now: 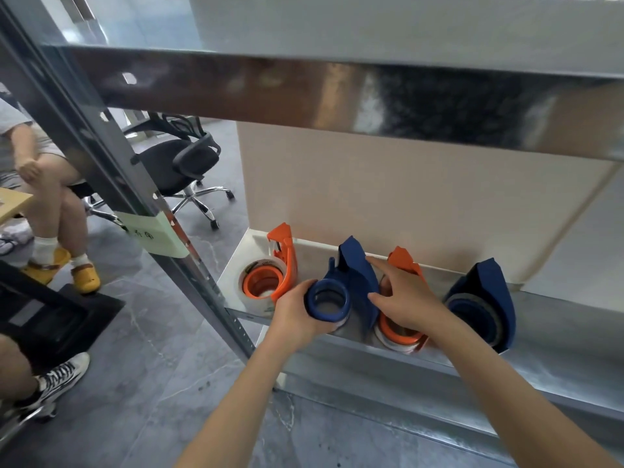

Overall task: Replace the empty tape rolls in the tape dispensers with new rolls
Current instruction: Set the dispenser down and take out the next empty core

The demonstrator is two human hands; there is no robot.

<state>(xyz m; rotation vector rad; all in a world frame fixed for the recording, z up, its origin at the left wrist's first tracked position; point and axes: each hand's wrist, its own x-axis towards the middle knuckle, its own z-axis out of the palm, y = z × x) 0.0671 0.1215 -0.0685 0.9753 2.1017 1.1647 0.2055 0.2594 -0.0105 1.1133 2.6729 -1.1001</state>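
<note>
Several hand-held tape dispensers stand in a row on a low metal shelf (547, 315). From the left: an orange dispenser (282, 265) with a clear tape roll, a blue dispenser (354, 275), a second orange dispenser (403, 327) and a second blue dispenser (486, 298). My left hand (297, 315) grips the round blue hub and tape roll at the front of the first blue dispenser. My right hand (401, 292) rests on that dispenser's blue body, fingers spread, covering part of the second orange dispenser.
A steel shelf beam (304, 86) crosses overhead and a slanted upright post (141, 204) with a green label stands to the left. A beige board (405, 197) backs the shelf. A black office chair (182, 163) and seated people are at the left.
</note>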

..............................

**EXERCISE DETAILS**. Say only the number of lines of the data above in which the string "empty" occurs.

**SOLUTION TO THIS TASK**. 2